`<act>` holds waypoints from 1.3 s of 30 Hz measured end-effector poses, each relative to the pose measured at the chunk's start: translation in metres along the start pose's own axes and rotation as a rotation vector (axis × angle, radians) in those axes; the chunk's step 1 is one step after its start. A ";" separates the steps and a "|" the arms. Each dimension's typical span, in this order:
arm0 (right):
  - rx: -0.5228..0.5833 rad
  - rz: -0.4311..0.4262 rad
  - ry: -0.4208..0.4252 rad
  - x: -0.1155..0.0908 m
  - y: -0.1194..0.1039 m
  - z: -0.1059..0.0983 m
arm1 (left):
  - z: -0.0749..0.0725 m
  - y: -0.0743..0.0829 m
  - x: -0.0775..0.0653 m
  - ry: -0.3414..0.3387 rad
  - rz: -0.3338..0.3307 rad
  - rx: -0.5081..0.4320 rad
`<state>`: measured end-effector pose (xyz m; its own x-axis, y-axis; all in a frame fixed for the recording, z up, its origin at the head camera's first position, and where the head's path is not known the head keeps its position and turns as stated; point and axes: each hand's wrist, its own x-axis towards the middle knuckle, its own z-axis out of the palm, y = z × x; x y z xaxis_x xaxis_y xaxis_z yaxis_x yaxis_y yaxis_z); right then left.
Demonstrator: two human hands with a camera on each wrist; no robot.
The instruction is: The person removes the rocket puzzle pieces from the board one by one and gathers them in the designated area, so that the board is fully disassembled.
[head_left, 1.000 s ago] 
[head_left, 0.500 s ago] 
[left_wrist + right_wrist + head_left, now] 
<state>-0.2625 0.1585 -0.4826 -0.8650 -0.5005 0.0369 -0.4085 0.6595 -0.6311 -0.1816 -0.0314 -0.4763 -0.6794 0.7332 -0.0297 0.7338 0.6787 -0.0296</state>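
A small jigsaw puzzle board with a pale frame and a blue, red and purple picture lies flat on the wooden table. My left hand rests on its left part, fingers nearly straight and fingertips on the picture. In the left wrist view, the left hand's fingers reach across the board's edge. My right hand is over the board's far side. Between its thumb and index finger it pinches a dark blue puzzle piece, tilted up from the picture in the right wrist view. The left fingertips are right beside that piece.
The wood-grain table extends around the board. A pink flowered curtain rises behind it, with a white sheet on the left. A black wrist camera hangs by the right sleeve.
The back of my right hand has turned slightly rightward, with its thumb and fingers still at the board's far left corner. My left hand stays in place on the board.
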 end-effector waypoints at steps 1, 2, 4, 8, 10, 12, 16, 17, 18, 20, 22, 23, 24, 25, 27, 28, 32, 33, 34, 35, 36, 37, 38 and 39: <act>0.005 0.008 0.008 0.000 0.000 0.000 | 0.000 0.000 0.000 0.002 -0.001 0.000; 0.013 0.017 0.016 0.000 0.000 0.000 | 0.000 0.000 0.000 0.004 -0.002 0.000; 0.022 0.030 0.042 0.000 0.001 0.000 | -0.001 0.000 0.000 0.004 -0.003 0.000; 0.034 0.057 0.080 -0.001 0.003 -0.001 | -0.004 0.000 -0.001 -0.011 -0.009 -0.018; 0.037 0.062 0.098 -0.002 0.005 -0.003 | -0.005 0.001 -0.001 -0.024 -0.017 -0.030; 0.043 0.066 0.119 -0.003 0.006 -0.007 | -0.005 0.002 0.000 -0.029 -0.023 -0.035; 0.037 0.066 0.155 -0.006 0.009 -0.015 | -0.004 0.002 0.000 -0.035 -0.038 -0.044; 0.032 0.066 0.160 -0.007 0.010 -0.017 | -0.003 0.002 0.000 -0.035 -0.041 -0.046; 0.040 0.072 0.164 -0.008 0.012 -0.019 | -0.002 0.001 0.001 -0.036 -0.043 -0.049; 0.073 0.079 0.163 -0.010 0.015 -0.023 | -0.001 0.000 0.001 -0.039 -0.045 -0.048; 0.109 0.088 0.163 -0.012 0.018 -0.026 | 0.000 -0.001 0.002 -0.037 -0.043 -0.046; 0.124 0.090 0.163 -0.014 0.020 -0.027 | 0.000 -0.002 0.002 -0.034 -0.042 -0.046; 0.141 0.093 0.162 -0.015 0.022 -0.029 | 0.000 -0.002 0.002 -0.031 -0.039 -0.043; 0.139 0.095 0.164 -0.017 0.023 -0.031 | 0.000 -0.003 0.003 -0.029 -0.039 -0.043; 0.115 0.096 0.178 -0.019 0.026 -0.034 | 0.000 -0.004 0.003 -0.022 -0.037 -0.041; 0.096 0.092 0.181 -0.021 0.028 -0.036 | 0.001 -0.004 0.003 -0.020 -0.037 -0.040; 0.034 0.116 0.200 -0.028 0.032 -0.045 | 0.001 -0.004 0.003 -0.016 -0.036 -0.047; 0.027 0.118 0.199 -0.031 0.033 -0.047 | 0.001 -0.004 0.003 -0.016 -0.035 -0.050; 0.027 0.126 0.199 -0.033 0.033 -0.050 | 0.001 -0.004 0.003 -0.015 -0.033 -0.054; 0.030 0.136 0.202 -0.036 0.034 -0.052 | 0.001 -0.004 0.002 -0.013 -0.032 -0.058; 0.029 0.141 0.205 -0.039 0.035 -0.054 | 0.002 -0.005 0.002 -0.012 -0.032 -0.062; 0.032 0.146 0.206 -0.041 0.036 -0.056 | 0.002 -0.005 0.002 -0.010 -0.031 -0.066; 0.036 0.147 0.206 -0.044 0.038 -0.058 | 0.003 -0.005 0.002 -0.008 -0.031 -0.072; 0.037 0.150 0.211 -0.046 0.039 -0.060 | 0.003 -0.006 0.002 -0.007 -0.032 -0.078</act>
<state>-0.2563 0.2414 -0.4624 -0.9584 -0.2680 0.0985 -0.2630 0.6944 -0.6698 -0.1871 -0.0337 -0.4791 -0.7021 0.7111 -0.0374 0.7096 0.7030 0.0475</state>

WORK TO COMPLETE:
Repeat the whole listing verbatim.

ANSWER FOR THE TASK:
`<act>` holds waypoints from 1.3 s of 30 Hz measured end-effector poses, each relative to the pose measured at the chunk's start: translation in metres along the start pose's own axes and rotation as a rotation vector (axis × angle, radians) in those axes; the chunk's step 1 is one step after its start. A ";" separates the steps and a "|" the arms. Each dimension's typical span, in this order:
arm0 (right):
  - rx: -0.5228..0.5833 rad
  - rz: -0.4311..0.4262 rad
  - ry: -0.4208..0.4252 rad
  - x: -0.1155..0.0908 m
  - y: -0.1194..0.1039 m
  - z: -0.1059..0.0983 m
arm1 (left):
  - z: -0.0749..0.0725 m
  - y: -0.0743..0.0829 m
  - x: -0.0775..0.0653 m
  - ry: -0.3414..0.3387 rad
  - rz: -0.3338..0.3307 rad
  - rx: -0.5081..0.4320 rad
`<state>`: measured end-effector pose (xyz m; its own x-axis, y-axis; all in a frame fixed for the recording, z up, its origin at the head camera's first position, and where the head's path is not known the head keeps its position and turns as stated; point and axes: each hand's wrist, its own x-axis towards the middle knuckle, its own z-axis out of the palm, y = z × x; x y z xaxis_x xaxis_y xaxis_z yaxis_x yaxis_y yaxis_z); right then left.
Demonstrator: two human hands with a camera on each wrist; no robot.
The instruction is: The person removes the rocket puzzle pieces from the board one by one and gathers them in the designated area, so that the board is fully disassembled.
[head_left, 1.000 s ago] 
[head_left, 0.500 s ago] 
[left_wrist + right_wrist + head_left, now] 
<state>-0.2625 0.1585 -0.4826 -0.8650 -0.5005 0.0369 -0.4085 0.6595 -0.6311 -0.1816 -0.0314 -0.4763 -0.6794 0.7332 -0.0297 0.7338 0.6787 -0.0296</state>
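A small jigsaw puzzle board with a pale frame and a blue, red and purple picture lies flat on the wooden table. My left hand rests on its left part, fingers nearly straight and fingertips on the picture. In the left wrist view, the left hand's fingers reach across the board's edge. My right hand is over the board's far side. Between its thumb and index finger it pinches a dark blue puzzle piece, tilted up from the picture in the right wrist view. The left fingertips are right beside that piece.
The wood-grain table extends around the board. A pink flowered curtain rises behind it, with a white sheet on the left. A black wrist camera hangs by the right sleeve.
The back of my right hand has turned slightly rightward, with its thumb and fingers still at the board's far left corner. My left hand stays in place on the board.
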 end-effector waypoints at steps 1, 2, 4, 8, 10, 12, 16, 17, 18, 20, 22, 23, 24, 25, 27, 28, 32, 33, 34, 35, 36, 37, 38 and 39: <act>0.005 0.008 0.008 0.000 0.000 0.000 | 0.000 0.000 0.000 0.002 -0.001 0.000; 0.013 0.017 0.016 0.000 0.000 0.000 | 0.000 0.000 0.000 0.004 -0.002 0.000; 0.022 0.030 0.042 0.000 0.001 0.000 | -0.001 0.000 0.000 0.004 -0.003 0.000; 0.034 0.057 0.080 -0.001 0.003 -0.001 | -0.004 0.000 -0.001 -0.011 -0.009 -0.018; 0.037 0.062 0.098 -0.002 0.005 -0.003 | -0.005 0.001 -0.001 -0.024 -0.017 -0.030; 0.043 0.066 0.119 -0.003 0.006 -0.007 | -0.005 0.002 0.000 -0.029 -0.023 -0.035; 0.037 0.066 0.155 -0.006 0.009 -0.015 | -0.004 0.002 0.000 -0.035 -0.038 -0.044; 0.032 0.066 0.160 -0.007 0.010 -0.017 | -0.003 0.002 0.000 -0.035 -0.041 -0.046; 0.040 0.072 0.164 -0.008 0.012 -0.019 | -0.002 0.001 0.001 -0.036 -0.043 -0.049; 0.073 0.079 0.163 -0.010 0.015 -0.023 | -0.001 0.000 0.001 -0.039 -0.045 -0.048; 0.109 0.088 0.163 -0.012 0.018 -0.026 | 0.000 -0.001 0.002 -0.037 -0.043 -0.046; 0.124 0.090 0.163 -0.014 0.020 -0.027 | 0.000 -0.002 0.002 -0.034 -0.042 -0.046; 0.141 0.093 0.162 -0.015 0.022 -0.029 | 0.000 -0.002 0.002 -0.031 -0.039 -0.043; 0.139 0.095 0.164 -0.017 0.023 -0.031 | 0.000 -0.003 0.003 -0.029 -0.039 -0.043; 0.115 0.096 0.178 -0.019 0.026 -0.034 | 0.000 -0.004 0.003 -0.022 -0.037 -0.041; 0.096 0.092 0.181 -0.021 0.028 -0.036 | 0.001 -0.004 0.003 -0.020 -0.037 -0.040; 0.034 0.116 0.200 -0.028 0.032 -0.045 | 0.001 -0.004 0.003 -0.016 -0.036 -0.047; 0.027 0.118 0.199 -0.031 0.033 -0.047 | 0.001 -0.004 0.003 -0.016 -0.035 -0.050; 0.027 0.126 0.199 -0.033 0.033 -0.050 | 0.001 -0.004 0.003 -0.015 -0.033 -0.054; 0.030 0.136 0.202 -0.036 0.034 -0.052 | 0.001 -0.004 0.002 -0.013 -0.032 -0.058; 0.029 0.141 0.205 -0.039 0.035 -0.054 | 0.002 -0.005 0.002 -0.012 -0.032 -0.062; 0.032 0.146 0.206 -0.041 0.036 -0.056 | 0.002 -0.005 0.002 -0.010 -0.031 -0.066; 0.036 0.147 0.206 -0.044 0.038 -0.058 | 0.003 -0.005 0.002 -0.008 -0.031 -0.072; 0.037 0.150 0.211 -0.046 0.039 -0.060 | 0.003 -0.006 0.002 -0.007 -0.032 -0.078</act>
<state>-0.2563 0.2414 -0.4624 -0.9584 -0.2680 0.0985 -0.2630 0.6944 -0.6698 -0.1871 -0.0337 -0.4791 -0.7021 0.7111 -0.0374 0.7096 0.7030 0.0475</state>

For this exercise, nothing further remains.